Telephone health coaching in patients with long-term conditions is not linked with any reduction in hospital admissions and increases secondary care costs, show UK researchers.
The analysis included 2,698 patients recruited from local GP practices before 2009 with heart failure, coronary heart disease, diabetes, or COPD; and a history of inpatient or outpatient hospital use. Patients were matched on a 1:1 basis to control patients who received usual care and were from similar areas of England with respect to demographics. Telephone coaching involved a personalised care plan and a monthly phone call. The median length of time enrolled on this service was 25.5 months. As a secondary outcome, secondary care costs were calculated.
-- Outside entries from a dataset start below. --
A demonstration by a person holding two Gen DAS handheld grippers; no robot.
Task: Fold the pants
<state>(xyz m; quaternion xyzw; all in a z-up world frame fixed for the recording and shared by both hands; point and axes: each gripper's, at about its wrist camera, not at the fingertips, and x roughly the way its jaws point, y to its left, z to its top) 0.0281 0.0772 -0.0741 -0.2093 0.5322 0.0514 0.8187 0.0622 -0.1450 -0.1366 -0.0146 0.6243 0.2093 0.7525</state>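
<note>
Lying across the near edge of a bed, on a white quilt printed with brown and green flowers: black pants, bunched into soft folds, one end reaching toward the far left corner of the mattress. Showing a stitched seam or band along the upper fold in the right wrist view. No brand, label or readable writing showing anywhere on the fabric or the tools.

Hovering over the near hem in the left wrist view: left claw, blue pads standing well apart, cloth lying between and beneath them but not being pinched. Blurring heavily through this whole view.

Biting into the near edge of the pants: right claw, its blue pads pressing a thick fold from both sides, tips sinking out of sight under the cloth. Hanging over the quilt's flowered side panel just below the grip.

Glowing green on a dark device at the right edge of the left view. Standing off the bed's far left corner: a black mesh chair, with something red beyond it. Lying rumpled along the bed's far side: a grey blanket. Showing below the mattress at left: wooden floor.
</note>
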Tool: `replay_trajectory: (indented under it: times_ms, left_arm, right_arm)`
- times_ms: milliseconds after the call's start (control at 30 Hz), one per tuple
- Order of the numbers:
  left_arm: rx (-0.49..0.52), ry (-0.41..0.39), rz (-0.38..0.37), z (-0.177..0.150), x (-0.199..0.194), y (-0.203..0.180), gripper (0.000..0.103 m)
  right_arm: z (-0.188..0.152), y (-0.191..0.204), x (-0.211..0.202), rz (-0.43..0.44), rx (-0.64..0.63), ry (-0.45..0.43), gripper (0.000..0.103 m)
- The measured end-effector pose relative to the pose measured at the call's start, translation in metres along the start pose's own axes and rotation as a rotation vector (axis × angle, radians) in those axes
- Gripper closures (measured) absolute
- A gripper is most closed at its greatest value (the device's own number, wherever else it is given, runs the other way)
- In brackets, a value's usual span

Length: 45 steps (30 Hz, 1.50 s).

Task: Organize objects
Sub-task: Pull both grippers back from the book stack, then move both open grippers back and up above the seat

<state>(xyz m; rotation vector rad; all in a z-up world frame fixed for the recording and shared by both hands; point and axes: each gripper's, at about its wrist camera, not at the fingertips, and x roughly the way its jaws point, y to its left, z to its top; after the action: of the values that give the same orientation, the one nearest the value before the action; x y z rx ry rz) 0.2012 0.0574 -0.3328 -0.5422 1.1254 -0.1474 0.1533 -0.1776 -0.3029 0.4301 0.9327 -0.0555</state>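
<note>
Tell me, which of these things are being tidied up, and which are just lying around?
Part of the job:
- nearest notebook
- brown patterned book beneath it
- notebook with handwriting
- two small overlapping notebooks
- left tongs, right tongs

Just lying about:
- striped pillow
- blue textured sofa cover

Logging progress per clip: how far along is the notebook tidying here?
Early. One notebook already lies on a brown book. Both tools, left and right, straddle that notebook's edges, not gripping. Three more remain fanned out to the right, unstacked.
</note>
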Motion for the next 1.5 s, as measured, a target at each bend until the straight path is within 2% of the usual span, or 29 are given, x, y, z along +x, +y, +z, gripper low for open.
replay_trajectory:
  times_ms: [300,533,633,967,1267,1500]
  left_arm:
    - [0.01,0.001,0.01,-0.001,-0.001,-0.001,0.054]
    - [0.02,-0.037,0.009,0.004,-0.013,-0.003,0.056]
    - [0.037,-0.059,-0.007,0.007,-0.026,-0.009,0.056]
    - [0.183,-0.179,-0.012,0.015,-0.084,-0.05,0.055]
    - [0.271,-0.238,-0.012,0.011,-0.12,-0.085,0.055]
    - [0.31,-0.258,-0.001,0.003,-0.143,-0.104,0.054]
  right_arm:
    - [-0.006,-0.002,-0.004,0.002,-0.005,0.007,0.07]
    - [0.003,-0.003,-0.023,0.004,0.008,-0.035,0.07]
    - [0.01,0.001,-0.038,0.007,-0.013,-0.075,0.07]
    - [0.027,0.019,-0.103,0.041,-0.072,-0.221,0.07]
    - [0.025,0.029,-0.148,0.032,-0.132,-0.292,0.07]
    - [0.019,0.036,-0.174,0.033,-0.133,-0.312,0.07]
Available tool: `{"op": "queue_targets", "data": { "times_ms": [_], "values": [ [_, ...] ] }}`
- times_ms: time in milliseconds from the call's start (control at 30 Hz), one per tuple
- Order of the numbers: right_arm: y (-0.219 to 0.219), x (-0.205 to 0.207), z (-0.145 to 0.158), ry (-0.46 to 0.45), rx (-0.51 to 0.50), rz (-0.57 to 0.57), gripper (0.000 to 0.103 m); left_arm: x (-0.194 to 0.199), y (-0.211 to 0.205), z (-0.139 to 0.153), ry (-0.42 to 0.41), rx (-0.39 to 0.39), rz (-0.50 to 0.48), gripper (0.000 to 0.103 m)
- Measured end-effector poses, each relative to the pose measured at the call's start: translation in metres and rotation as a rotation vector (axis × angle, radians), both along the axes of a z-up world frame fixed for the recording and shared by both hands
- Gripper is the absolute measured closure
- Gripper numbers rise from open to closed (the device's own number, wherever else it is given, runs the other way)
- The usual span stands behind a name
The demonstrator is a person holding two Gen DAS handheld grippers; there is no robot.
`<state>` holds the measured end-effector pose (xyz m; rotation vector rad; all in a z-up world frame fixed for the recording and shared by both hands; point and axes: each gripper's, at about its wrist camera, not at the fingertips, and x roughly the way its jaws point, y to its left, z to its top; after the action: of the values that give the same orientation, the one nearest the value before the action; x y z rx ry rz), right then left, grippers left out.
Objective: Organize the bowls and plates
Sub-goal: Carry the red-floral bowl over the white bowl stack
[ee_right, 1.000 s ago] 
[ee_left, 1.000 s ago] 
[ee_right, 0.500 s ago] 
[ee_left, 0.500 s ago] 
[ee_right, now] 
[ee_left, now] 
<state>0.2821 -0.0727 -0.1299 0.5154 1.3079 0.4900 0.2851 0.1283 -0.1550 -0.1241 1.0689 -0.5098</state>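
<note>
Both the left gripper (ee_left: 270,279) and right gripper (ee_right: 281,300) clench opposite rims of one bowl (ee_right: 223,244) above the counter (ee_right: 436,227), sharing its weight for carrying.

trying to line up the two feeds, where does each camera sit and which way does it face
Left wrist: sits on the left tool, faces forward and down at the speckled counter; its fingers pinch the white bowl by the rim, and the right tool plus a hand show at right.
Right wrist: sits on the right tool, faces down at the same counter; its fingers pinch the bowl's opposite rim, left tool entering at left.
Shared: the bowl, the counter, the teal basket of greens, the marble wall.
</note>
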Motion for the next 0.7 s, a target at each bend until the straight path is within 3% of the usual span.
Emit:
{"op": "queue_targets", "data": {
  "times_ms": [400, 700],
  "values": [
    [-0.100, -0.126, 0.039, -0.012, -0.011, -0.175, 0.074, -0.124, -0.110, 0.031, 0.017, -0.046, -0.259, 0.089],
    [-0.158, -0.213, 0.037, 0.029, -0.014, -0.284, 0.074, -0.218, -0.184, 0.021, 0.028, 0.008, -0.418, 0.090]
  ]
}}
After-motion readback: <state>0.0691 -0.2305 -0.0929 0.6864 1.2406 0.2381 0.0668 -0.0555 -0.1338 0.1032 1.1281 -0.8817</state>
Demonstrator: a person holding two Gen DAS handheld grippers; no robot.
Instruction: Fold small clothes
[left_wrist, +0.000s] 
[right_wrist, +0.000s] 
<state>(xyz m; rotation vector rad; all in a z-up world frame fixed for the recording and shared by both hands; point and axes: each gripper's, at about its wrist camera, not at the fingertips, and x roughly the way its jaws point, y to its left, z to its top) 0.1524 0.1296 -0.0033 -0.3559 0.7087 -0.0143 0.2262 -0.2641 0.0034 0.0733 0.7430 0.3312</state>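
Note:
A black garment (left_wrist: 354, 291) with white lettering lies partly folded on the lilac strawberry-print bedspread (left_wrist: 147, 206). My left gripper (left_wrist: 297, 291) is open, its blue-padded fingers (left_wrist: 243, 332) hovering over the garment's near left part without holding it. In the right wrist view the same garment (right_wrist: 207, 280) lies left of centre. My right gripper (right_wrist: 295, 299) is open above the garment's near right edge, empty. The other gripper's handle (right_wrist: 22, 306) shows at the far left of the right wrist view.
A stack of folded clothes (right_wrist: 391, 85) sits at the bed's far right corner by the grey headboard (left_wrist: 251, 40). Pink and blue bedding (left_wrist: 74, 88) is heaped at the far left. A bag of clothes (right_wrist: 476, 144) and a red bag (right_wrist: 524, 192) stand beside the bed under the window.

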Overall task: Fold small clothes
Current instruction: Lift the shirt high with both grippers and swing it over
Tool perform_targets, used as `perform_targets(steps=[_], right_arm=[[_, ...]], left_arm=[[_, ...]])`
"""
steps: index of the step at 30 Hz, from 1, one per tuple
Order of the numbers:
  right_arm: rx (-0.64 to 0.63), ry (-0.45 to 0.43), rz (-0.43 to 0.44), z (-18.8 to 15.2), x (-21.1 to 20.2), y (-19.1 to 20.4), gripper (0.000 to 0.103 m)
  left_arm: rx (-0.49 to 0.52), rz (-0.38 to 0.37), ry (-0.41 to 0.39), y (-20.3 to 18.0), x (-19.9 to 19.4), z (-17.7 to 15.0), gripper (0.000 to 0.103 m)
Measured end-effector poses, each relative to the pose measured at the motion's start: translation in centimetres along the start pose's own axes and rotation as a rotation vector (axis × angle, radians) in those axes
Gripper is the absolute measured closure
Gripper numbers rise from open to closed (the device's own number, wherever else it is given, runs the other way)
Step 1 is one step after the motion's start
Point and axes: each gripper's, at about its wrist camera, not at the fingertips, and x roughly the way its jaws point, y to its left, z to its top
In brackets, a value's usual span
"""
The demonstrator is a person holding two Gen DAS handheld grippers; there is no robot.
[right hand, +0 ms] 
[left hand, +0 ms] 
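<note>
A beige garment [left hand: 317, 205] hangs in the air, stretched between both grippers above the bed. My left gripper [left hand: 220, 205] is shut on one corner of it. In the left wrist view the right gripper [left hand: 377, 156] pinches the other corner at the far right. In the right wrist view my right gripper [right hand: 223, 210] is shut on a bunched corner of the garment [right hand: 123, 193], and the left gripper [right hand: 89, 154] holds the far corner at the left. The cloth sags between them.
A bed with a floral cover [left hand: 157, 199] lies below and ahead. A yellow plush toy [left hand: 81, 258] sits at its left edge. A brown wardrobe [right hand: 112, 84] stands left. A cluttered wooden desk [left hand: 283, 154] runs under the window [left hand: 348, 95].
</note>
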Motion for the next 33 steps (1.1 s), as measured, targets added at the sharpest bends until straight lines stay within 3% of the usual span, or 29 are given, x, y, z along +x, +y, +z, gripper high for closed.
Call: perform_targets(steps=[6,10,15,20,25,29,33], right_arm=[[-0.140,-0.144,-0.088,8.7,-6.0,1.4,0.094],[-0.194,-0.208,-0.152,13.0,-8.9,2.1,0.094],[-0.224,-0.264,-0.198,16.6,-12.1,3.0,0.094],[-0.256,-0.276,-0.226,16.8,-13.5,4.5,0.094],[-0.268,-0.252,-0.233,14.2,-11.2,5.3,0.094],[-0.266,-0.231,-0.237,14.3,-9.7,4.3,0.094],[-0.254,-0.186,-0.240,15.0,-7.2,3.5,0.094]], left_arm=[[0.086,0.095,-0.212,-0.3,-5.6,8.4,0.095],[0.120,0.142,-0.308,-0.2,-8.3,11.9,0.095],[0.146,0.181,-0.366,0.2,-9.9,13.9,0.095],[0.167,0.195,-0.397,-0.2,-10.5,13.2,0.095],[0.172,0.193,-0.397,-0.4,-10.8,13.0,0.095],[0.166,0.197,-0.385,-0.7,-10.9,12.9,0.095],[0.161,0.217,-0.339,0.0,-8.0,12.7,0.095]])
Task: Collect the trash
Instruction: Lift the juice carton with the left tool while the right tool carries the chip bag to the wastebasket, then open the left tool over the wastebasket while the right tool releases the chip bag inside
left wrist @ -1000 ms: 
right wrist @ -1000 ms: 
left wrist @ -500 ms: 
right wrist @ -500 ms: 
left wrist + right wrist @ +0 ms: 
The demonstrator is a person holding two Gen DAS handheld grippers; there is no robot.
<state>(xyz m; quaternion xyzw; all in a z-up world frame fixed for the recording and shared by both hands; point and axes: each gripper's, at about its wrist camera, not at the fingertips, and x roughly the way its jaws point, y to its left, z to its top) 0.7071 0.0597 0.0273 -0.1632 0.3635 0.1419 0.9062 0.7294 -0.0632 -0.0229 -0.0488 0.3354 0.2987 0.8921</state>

After the telephone health coaching enrolment date, emergency admissions were significantly increased by 0.05% admissions per head in the intervention participants compared with the control group. Outpatient attendances increased more quickly in the intervention group, with an increase of 0.16 to 0.58 attendances per head, while secondary care costs increased from £22 to £328 per head.
What this means for GPs
The researchers note that ‘standard telephone health coaching seems unlikely to lead to reductions in hospital use, without the addition of other elements such as telemonitoring, shared decision making for preference sensitive conditions, or predictive modelling’. They also suggest that ‘more care coordination might also be needed’.